> **YOUR GOAL**: Only a number is wanted here: how many lines in the entries below contain the word "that".

Data entries:
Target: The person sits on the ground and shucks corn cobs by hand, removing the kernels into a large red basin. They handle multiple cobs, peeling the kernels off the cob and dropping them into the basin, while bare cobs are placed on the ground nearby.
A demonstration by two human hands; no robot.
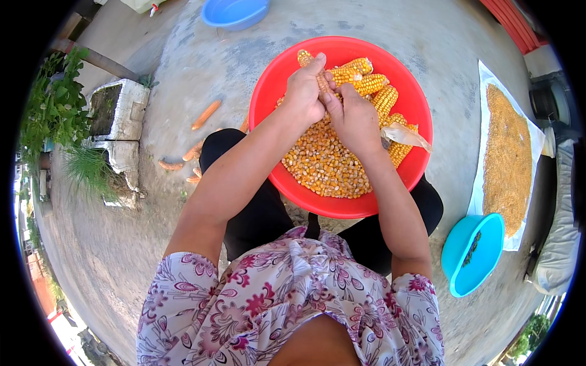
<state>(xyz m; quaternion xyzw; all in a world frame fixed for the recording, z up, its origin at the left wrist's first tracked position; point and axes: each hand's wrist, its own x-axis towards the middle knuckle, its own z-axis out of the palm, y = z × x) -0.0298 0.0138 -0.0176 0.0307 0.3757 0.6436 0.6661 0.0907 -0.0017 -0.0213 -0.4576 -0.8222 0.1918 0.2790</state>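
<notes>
Above a red plastic basin (339, 209), my left hand (304, 87) is closed around a partly shelled corn cob (323, 83), its tip with some kernels sticking out at the upper left. My right hand (357, 116) grips the lower part of the same cob, thumb pressed on its bare side. Loose corn kernels (327, 162) fill the near left part of the basin. Several whole yellow ears of corn (384, 101) lie along its far and right side, one with a pale dry husk (405, 136). The basin sits at my knees.
Shelled cobs (206, 115) lie on the concrete at left, near white foam planters (128, 110) with plants. A blue basin (236, 23) stands beyond. At right, grain (508, 160) is spread on a white sheet (477, 183), beside a turquoise basin (492, 261) holding small dark bits.
</notes>
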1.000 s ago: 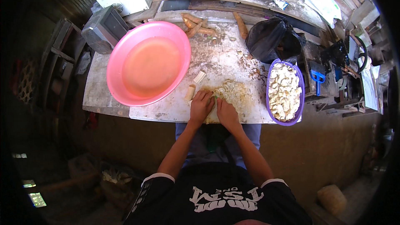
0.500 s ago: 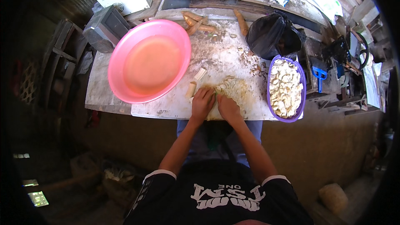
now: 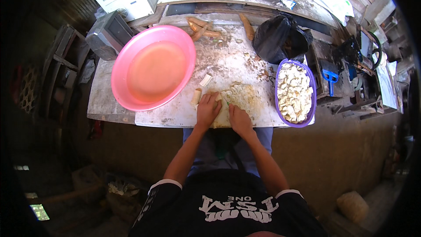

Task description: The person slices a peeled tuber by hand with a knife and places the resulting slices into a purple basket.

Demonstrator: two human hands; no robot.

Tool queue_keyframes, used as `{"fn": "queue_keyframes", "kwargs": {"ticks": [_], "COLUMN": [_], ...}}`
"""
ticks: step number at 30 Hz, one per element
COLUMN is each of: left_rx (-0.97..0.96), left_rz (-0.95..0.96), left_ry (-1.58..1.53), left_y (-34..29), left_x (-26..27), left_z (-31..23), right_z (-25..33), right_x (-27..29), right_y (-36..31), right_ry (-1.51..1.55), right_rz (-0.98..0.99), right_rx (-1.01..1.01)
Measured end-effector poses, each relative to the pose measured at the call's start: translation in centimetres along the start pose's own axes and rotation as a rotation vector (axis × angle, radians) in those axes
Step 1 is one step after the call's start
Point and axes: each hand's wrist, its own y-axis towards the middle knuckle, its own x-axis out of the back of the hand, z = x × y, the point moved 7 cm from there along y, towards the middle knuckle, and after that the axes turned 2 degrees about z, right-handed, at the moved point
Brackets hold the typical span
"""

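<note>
My left hand [image 3: 208,110] is closed over a peeled cassava piece [image 3: 219,98], mostly hidden under the fingers, near the table's front edge. Just to its right, my right hand [image 3: 240,120] grips a knife [image 3: 226,100]; only a bit of it shows, angled toward the left fingertips. Thin pale cassava slices [image 3: 241,92] lie spread beyond the right hand. Two cut cassava chunks, an upper one [image 3: 206,80] and a lower one [image 3: 196,96], rest beside the left hand. A purple basket [image 3: 277,101] full of pale slices stands at the table's right end.
A large pink basin [image 3: 117,89] with cloudy liquid takes up the table's left side. Unpeeled cassava roots [image 3: 206,32] and another root [image 3: 247,26] lie at the back. A black plastic bag [image 3: 274,39] stands behind the basket, with a blue-handled tool [image 3: 330,77] farther right.
The whole view has shifted slightly left. My right hand and the knife have drawn a little apart from my left hand, which still holds the cassava piece.
</note>
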Motion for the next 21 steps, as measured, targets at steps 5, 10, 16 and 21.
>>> {"fn": "queue_keyframes", "kwargs": {"ticks": [5, 10, 16, 21], "left_rx": [0.036, 0.030, -0.015, -0.023], "left_rz": [0.027, 0.013, -0.039, -0.050], "left_ry": [-0.095, -0.101, -0.094, -0.081], "left_y": [-0.3, -0.8, -1.5, -1.7], "left_x": [-0.1, 0.0, 0.2, 0.2], "left_z": [-0.2, -0.8, -1.7, -1.6], "right_z": [0.8, 0.7, 0.4, 0.0], "right_x": [-0.1, -0.3, -0.8, -1.2], "right_y": [0.2, -0.2, -0.4, 0.4], "right_ry": [-0.007, -0.017, -0.080, -0.104], "right_rz": [-0.007, 0.014, 0.025, 0.100], "right_rx": [0.000, -0.006, -0.025, -0.032]}}
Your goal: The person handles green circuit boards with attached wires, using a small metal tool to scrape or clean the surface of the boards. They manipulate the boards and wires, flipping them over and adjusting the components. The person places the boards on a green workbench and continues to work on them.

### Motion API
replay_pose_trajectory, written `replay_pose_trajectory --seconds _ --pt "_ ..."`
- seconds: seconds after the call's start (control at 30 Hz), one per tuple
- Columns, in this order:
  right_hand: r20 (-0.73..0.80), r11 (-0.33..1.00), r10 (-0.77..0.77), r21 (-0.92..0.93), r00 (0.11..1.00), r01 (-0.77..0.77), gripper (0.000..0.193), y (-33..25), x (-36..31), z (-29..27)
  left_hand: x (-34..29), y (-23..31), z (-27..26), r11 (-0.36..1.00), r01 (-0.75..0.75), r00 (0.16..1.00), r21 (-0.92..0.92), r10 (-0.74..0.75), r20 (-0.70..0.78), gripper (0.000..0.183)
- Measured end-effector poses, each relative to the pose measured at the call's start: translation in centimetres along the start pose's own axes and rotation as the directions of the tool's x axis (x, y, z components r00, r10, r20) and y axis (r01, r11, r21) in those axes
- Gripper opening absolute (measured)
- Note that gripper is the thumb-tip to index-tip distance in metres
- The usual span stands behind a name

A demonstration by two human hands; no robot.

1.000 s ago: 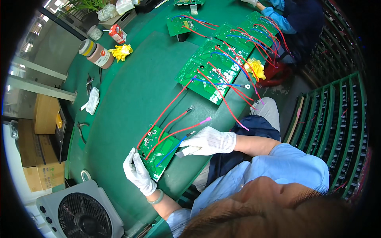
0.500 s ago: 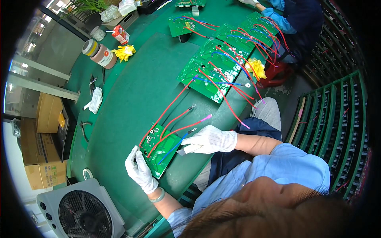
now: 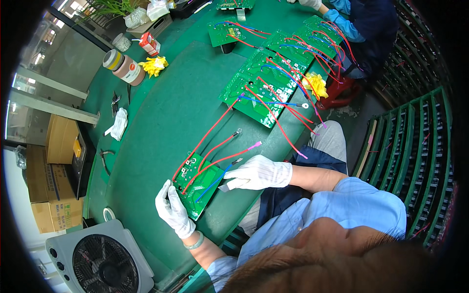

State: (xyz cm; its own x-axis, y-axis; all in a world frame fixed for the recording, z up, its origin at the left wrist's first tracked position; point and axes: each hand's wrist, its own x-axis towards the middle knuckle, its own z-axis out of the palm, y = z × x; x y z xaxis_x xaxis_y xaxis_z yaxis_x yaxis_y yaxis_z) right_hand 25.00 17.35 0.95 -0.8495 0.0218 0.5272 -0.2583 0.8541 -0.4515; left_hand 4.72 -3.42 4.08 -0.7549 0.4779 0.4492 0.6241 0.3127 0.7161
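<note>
A small green circuit board (image 3: pixel 201 191) lies on the green table in front of me, with red wires and one blue wire rising from it. My left hand (image 3: pixel 174 211), in a white glove, grips the board's left edge between thumb and fingers. At the board's right side, my gloved right hand (image 3: pixel 261 173) is closed on a small flat grey piece (image 3: pixel 224 187), whose kind I cannot make out. Just above these fingertips is the metal end of the blue wire (image 3: pixel 209 184). One long red wire (image 3: pixel 207 134) stretches from the board towards the larger boards.
Several wired circuit boards (image 3: pixel 266 90) form a row at the upper right, a yellow cloth (image 3: pixel 315 85) beside them. A co-worker's sleeve (image 3: pixel 346 25) is beyond. A jar (image 3: pixel 128 69), pliers (image 3: pixel 105 161) and a fan (image 3: pixel 105 271) stand or lie left. Racks (image 3: pixel 405 161) fill the right.
My hands and the board hold their places. At the top, the co-worker's gloved hand has shifted slightly.
</note>
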Motion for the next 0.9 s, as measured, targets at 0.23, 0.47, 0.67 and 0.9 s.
replay_pose_trajectory --seconds 0.23,0.47,0.67,0.9 --pt "0.001 1.000 0.020 0.013 1.000 -0.020 0.040 -0.1 0.0 -0.1 0.0 0.1 0.1 1.000 0.012 1.000 -0.027 -0.012 -0.001 0.016" --pt "0.007 0.999 0.046 0.005 0.999 -0.046 0.039 -0.1 -0.1 0.2 -0.1 -0.3 0.1 0.999 0.012 1.000 -0.041 -0.013 -0.003 0.015" --pt "0.048 0.993 0.111 0.032 0.993 -0.112 0.040 0.3 -0.7 1.1 -0.1 -0.3 0.1 0.999 0.011 1.000 -0.043 -0.012 -0.008 0.015" --pt "0.000 0.999 0.020 0.033 1.000 -0.020 0.041 0.2 -0.2 0.4 -0.1 -0.3 0.1 1.000 0.008 1.000 -0.028 -0.008 -0.009 0.016"
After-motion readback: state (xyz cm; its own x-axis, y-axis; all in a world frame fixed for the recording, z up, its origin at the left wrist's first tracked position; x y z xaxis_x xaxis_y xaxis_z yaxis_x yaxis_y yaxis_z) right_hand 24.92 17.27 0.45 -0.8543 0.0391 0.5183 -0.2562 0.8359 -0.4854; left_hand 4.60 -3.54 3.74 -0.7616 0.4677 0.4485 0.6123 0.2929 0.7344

> **ANSWER SPACE**: 2